Прибыли мы, привезли свой груз и остановились на поле, заставленном сплошь такими же зачехлёнными кузовами вперемешку с цистернами для горюче-смазочных
Не буду откручивать ленту назад, скажу лишь, что тем же колёсным и рельсовым путём вернулись мы к исходному месту – в Колу, где в обмен на изгвазданные полушубки и ватники получили свои изрядно помятые шапки и польта. И – всё. Манёвры окончены. А как же добраться до дому? Ничего не знаем, никакого приказу не поступало... Пришлось штурмовать плацкартный поезд; оробевшие проводники не смели противостоять оскорблённым в своей правоте безбилетникам, которые в остальном вели себя мирно, продрыхнув на багажных полках весь путь до города-героя.
Но какая-то декоративная виньетка, чувствую я, всё-таки требуется, чтобы завершить это жанровое отступление от моего, в общем и целом, литературо-центрического описания. Это же чувство испытывал, видимо, и военкомат, откуда мне вновь принесли повестку. Первое движение возмущённой души – выбросить её прочь! Второе движение – прочитать, в чём там дело. Оказывается, за моё мученичество мне причитается с них медаль. Правда, юбилейная, с профилем лысого кесаря, – кому она нужна? Их выдавали тогда поголовно всему начальству с их шестёрками. Но, с другой стороны, моя будет не «За трудовую», а «За воинскую доблесть», а это уже кое-что.
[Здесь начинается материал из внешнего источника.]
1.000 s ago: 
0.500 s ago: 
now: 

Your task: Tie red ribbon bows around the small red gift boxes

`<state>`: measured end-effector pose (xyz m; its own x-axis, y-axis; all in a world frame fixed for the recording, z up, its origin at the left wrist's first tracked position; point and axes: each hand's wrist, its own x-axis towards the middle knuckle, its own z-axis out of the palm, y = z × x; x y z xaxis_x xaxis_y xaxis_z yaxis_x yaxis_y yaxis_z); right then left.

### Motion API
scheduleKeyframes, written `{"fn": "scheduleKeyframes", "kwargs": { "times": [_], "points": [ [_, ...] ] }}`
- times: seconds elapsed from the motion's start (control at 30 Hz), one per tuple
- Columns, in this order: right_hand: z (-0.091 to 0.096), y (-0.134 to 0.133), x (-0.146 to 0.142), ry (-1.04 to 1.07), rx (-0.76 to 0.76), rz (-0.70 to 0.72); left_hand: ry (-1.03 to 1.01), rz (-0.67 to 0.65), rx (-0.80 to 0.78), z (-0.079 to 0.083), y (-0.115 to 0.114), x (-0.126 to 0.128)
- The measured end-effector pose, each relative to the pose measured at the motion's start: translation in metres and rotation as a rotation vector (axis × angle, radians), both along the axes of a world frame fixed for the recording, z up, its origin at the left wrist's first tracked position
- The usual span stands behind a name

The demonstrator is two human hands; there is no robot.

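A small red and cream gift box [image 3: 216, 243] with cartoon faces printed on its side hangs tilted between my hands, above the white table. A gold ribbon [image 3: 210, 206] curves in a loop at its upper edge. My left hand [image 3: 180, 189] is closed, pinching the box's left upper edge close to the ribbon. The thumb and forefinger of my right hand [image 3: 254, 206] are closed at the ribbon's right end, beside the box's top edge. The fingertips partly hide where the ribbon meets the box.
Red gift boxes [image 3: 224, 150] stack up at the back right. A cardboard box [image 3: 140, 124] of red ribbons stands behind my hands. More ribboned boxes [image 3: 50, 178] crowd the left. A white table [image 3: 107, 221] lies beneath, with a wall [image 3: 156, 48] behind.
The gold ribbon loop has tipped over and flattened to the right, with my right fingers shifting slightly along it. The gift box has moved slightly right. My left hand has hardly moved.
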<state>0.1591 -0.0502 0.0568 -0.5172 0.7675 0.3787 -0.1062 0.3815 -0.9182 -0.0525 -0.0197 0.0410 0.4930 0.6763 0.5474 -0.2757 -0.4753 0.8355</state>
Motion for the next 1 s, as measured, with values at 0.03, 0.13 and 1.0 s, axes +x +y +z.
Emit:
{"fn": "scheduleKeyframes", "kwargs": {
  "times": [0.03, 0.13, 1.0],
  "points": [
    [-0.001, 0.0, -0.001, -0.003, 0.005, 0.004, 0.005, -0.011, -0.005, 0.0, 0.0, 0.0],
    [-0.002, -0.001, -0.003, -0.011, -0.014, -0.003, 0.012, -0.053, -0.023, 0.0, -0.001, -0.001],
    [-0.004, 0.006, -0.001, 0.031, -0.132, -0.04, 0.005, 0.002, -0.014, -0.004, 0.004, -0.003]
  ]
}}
Да, но выдавать-то станут на собрании, где надо стоять навытяжку перед каким-нибудь генералом, да ещё под «Союз нерушимый», а потом щёлкнуть каблуками и гаркнуть «Служу Советскому Союзу!» Не дождётесь. А что если получить медаль раньше, до собрания, да и подарить её Федосье Фёдоровне, няньке нашей семейной, у неё как раз день рождения, а денег на подарок, как всегда, ни шиша?
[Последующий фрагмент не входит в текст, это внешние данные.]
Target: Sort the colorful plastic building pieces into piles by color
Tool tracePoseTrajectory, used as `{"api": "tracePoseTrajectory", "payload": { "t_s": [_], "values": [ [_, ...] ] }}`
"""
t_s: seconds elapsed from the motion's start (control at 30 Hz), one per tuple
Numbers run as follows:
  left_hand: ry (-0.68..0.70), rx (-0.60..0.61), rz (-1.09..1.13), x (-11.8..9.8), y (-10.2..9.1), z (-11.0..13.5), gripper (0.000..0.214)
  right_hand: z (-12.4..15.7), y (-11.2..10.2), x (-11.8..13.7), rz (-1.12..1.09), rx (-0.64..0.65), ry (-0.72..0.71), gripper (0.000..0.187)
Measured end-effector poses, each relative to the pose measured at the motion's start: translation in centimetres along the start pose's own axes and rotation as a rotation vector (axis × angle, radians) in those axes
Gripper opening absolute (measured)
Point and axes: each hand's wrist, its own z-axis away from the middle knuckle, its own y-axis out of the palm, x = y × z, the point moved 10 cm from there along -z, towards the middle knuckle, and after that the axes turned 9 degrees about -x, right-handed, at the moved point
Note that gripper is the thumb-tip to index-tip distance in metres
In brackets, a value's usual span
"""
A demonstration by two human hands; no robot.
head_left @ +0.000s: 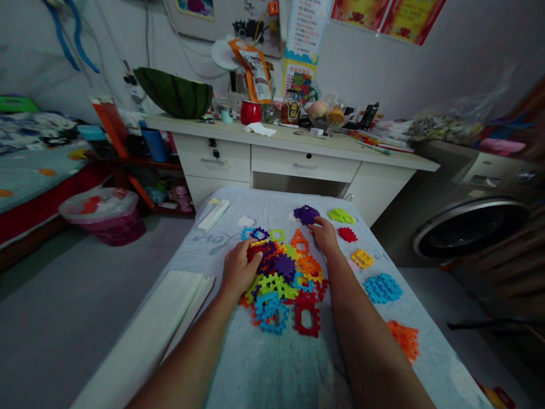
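A mixed heap of interlocking plastic pieces (272,284) in red, orange, lime, blue and purple lies on the cloth-covered table. At the heap's left side, my left hand (239,268) is closed with thumb and fingers around red and yellow toothed pieces (258,245). My right hand (326,234) is beyond the heap, its fingertips pinched at the near right edge of a purple stack of toothed pieces (306,214). Down the right side are separate groups: lime pieces (341,215), red pieces (347,234), yellow pieces (362,258), blue pieces (383,288) and orange pieces (404,339).
A white boxy strip (214,215) lies at the table's far left, and a folded pale panel (170,307) along its left edge. Behind stands a white desk (298,147) with a watermelon half (174,94) and jars. A washing machine (477,199) is at right, a pink bin (106,218) at left.
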Motion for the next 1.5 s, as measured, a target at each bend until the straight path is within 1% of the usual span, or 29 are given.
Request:
{"api": "tracePoseTrajectory", "payload": {
  "t_s": [0.07, 0.13, 0.27, 0.33, 0.43, 0.53, 0.6, 0.67, 0.73, 0.83, 0.93, 1.07, 1.17, 1.27, 1.37, 1.43, 1.5],
  "values": [
    [0.003, -0.001, -0.007, 0.1, 0.0, 0.0, 0.036, -0.2, -0.5, 0.1, 0.069, -0.044, -0.045, 0.041],
    [0.007, -0.004, -0.014, 0.2, 0.0, 0.0, 0.036, -0.1, -0.5, 0.4, 0.098, -0.043, -0.085, 0.039],
    [0.013, -0.003, -0.018, 0.1, 0.1, 0.1, 0.036, 0.5, 1.0, 1.0, 0.052, 0.085, -0.119, 0.042],
    [0.012, -0.003, -0.015, 0.0, 0.1, 0.0, 0.036, 0.8, 1.2, 1.9, 0.069, 0.109, -0.158, 0.042],
    [0.003, -0.005, -0.017, -0.1, 0.0, 0.0, 0.036, 1.5, 1.3, 3.8, 0.249, 0.143, -0.287, 0.032],
    [-0.002, -0.005, -0.022, 0.0, -0.1, 0.0, 0.036, 2.7, 2.2, 5.0, 0.463, 0.28, -0.383, 0.022],
    [0.003, -0.004, -0.02, 0.0, 0.0, 0.0, 0.036, 3.5, 2.9, 4.8, 0.555, 0.376, -0.381, 0.02],
    [0.006, -0.006, -0.013, 0.1, 0.0, 0.0, 0.036, 4.1, 3.1, 4.4, 0.612, 0.439, -0.35, 0.022],
    [0.007, -0.005, -0.009, 0.1, 0.0, 0.0, 0.036, 4.4, 3.1, 4.2, 0.651, 0.464, -0.326, 0.027],
    [0.009, 0.0, -0.011, 0.1, 0.1, 0.0, 0.036, 4.4, 2.7, 4.4, 0.7, 0.459, -0.316, 0.027],
    [0.009, 0.003, -0.012, 0.1, 0.1, 0.0, 0.036, 4.7, 2.4, 5.4, 0.704, 0.484, -0.346, 0.022],
    [0.005, -0.003, -0.014, 0.2, 0.2, -0.1, 0.036, 5.8, 1.5, 7.6, 0.641, 0.517, -0.422, 0.013],
    [-0.009, -0.012, -0.02, 0.3, 0.2, -0.1, 0.035, 6.9, -0.3, 8.7, 0.584, 0.521, -0.437, 0.01],
    [-0.012, -0.002, -0.018, 0.1, 0.2, -0.1, 0.033, 7.8, -3.6, 9.2, 0.557, 0.49, -0.439, 0.005],
    [-0.021, 0.008, -0.005, 0.1, 0.2, -0.1, 0.034, 8.8, -8.2, 9.0, 0.535, 0.458, -0.4, 0.006],
    [-0.029, 0.012, 0.004, 0.2, 0.2, -0.2, 0.036, 9.5, -11.9, 8.2, 0.54, 0.408, -0.344, 0.008],
    [-0.033, 0.017, 0.01, 0.4, 0.4, -0.2, 0.036, 10.3, -16.0, 7.0, 0.57, 0.327, -0.285, 0.008]
  ]
}}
Не помню, что я наплёл в военкомате, – наверное, что срочно вылетаю в Москву на киносъёмку в Министерстве обороны. Полковник с сомнением покачал головой, вышел. Через минуту, гляжу, возвращается торжественный, как на параде, в руках – коробочка.
– Лейтенант такой-то-сякой-то, за такие-то и сякие-то качества, проявленные при участии в общевойсковых манёврах «Двина», вы награждаетесь Ленинской юбилейной медалью с гравировкой «За воинскую доблесть». Поздравляю вас, такой-то-сякой-то!
Я щёлкнул каблуками и произнёс:
– Служу Отечеству!
– Советскому Союзу? – подсказал полковник.
И получил мой ответ:
– Ну!
Словечко это лишь недавно появилось в городском лексиконе, привезённое, видимо, геологами из уральских деревень, и означать оно могло множество противоречащих друг другу понятий: и «да», и «нет», и «а как же», и «предположим», вплоть до «не на того напали», или даже «не утомляй, начальник».
Полковник выбрал то, что более отвечало его вкусу и обстановке, с чем и вручил мне медаль.
ДОМ НА ПЕСКЕ
Дороже была другая награда: она, та самая, кого называю я заимствованным именем, подарила мне ночь.
В поздних сумерках начинающейся весны я поворачиваю налево с моста (как ахматовский «гость из будущего», только в другую сторону, чем он, да и сам я скорее гощу сейчас у своего прошлого), идя по гранитным сносившимся плитам. Чугунный узор парапета складывается в особенный ритм, под который подстраиваются клапаны моего сердца. Высаженные гуськом и геометрически подстриженные липы этот лад подтверждают. Далее река и набережная делают лёгкий перелом вправо, восхитительно повторяемый строем деревьев. Именно здесь я вхожу в арку ворот проходного двора, и там, на задах придворцового сада, есть заветные двери подъезда и лестница, ведущая на самый верх.